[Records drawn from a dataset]
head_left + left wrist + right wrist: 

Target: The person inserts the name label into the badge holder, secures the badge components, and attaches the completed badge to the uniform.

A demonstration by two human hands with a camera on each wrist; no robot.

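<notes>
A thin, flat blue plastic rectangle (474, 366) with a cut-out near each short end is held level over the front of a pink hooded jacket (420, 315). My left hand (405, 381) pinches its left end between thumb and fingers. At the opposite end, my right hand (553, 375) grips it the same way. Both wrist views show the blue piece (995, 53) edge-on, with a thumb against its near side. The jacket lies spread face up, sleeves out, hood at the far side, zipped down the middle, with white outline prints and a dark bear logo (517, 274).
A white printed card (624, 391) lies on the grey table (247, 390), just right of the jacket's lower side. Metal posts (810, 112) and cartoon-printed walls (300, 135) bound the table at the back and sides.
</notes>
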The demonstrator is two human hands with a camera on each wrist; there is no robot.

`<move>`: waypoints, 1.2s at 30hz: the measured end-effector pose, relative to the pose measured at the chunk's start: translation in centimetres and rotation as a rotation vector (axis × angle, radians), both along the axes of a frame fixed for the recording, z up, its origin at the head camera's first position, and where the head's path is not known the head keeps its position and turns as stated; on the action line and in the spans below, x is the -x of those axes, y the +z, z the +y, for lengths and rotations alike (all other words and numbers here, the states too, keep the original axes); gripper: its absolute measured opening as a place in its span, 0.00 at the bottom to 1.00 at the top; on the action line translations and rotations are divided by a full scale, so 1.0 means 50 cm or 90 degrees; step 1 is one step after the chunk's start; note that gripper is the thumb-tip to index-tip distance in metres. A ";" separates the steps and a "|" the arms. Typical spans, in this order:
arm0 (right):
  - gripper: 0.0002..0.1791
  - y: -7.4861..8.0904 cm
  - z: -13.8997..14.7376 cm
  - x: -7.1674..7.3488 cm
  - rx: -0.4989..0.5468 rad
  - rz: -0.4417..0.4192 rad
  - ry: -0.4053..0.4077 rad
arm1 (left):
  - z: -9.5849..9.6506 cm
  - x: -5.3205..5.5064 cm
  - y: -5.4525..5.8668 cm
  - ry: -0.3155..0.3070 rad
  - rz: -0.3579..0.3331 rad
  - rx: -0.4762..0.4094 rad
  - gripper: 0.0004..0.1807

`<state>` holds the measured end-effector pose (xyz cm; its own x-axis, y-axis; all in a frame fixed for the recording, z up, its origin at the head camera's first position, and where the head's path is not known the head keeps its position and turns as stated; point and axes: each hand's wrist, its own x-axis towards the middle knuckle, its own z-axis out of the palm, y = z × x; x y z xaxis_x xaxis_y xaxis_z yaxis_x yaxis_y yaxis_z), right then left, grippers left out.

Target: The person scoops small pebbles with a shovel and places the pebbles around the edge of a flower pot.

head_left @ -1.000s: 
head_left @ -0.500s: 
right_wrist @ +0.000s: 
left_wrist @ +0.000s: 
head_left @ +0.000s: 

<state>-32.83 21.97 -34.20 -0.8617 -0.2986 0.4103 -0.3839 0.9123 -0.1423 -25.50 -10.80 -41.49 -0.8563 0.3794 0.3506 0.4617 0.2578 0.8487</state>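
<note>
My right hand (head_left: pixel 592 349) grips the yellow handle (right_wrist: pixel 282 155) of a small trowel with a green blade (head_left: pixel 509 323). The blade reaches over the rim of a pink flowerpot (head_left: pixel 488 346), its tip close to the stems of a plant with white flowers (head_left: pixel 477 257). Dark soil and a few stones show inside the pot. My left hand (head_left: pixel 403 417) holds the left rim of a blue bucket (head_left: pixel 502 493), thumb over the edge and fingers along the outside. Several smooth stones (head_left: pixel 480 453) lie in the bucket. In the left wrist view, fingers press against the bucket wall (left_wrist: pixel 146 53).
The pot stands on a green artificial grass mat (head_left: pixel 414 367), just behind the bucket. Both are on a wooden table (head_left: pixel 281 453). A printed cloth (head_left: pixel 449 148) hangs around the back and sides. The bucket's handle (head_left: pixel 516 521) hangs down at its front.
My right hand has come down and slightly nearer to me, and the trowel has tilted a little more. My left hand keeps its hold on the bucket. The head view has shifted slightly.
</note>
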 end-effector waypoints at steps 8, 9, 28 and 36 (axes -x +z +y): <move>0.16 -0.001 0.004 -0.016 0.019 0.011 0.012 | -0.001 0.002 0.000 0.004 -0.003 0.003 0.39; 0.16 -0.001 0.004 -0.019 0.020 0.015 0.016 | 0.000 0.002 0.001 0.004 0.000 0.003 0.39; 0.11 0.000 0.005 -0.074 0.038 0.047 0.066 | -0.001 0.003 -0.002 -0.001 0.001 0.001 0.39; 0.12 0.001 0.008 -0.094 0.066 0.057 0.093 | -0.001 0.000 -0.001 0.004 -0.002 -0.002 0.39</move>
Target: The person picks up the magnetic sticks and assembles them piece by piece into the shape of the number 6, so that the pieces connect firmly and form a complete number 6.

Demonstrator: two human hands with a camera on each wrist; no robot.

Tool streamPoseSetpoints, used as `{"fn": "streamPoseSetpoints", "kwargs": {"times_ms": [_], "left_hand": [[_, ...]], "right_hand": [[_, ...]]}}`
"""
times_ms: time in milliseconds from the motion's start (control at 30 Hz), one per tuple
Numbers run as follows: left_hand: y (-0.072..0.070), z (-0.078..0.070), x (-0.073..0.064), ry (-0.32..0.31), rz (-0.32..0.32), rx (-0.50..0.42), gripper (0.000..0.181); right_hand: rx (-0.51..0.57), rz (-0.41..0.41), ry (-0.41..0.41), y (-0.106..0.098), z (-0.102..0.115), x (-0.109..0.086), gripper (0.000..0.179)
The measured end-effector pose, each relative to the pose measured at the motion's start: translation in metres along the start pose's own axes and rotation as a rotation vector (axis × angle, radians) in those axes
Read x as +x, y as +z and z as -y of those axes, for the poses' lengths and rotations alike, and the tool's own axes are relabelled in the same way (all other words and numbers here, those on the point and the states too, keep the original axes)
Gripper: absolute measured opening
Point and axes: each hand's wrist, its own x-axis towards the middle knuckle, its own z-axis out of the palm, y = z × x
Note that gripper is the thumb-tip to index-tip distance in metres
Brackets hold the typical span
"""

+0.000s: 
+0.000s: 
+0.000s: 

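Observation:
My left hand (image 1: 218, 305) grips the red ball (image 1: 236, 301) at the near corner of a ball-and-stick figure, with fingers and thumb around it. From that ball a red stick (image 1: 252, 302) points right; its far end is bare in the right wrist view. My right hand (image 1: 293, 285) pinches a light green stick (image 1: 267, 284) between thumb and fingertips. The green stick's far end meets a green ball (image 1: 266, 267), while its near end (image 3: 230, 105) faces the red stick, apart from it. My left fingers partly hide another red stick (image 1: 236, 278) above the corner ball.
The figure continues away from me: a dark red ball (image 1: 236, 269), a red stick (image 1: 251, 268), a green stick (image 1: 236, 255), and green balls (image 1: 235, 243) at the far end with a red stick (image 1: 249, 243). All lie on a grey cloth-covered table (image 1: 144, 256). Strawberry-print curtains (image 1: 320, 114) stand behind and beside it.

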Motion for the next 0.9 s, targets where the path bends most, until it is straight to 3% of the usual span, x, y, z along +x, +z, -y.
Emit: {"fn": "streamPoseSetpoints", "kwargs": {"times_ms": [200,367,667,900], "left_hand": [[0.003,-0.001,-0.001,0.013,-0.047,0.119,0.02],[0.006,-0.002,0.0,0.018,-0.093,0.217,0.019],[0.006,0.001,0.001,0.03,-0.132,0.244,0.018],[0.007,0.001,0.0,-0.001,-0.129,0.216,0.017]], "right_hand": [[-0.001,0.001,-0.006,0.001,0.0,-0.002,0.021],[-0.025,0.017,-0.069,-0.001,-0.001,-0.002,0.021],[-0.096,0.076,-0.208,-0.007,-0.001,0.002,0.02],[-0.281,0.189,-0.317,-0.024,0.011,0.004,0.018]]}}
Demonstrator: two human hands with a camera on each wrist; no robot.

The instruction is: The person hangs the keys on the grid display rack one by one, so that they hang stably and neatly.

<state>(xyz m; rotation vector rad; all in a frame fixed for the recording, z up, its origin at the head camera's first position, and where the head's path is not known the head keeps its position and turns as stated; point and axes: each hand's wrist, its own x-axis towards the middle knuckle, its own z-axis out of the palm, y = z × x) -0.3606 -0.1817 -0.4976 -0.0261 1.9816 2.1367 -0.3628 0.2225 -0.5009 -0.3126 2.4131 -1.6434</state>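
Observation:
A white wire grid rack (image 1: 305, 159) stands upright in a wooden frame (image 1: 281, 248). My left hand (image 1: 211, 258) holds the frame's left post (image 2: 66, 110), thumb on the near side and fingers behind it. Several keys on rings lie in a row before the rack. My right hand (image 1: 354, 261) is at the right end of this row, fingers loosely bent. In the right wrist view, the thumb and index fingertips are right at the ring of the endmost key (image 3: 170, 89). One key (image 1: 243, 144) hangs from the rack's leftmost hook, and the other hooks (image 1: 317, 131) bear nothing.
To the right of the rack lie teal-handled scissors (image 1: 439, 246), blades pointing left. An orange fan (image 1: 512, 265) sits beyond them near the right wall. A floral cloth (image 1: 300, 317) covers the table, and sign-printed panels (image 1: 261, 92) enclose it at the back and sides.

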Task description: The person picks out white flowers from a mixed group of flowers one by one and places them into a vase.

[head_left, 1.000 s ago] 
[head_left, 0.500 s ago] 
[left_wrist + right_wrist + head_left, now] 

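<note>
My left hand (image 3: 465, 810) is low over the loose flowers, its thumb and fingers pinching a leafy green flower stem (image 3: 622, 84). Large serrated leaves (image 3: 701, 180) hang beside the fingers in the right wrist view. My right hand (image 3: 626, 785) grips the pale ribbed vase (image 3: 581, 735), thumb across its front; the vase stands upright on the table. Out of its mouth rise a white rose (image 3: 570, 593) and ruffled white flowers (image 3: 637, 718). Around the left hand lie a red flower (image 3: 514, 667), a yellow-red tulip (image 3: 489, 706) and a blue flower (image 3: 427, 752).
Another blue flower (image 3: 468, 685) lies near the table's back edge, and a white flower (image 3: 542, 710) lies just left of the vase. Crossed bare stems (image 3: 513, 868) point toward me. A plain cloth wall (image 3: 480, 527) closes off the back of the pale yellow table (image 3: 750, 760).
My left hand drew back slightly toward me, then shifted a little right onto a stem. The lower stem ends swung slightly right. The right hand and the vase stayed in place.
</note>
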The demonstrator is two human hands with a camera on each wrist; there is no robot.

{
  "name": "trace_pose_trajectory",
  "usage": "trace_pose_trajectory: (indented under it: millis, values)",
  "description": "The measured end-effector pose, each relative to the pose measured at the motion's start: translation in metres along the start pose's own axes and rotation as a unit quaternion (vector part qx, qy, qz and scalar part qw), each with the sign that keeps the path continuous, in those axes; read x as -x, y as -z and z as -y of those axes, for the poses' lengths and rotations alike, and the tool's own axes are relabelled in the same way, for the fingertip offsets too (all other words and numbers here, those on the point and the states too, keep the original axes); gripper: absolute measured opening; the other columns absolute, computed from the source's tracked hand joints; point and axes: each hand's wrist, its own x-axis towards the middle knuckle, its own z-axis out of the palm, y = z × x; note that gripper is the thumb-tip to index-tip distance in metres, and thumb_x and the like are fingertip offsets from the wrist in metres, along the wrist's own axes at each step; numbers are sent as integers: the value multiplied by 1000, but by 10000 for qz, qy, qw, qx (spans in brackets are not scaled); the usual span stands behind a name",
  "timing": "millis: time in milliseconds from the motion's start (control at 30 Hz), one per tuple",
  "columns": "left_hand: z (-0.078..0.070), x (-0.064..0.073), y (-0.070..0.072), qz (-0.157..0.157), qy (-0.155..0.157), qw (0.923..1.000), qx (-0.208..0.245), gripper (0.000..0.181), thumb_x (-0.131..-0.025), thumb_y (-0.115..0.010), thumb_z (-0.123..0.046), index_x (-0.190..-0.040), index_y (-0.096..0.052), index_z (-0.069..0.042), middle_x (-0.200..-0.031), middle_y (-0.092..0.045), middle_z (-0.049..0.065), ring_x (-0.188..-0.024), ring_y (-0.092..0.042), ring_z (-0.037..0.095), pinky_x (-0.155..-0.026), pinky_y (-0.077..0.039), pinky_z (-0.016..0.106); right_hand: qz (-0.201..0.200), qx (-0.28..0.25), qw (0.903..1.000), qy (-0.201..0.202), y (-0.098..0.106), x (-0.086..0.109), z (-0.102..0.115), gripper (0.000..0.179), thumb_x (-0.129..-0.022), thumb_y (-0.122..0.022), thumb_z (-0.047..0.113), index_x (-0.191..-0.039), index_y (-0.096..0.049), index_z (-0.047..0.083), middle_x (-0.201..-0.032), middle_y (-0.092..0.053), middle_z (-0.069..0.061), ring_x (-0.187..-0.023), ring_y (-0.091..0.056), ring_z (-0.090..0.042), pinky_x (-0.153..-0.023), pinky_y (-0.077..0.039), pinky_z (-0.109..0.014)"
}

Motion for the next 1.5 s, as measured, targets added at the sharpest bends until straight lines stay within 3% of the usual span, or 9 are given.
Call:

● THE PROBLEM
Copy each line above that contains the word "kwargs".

● EXERCISE RESPONSE
Tool streamPoseSetpoints, used as `{"fn": "streamPoseSetpoints", "kwargs": {"times_ms": [_], "left_hand": [[_, ...]], "right_hand": [[_, ...]]}}`
Emit: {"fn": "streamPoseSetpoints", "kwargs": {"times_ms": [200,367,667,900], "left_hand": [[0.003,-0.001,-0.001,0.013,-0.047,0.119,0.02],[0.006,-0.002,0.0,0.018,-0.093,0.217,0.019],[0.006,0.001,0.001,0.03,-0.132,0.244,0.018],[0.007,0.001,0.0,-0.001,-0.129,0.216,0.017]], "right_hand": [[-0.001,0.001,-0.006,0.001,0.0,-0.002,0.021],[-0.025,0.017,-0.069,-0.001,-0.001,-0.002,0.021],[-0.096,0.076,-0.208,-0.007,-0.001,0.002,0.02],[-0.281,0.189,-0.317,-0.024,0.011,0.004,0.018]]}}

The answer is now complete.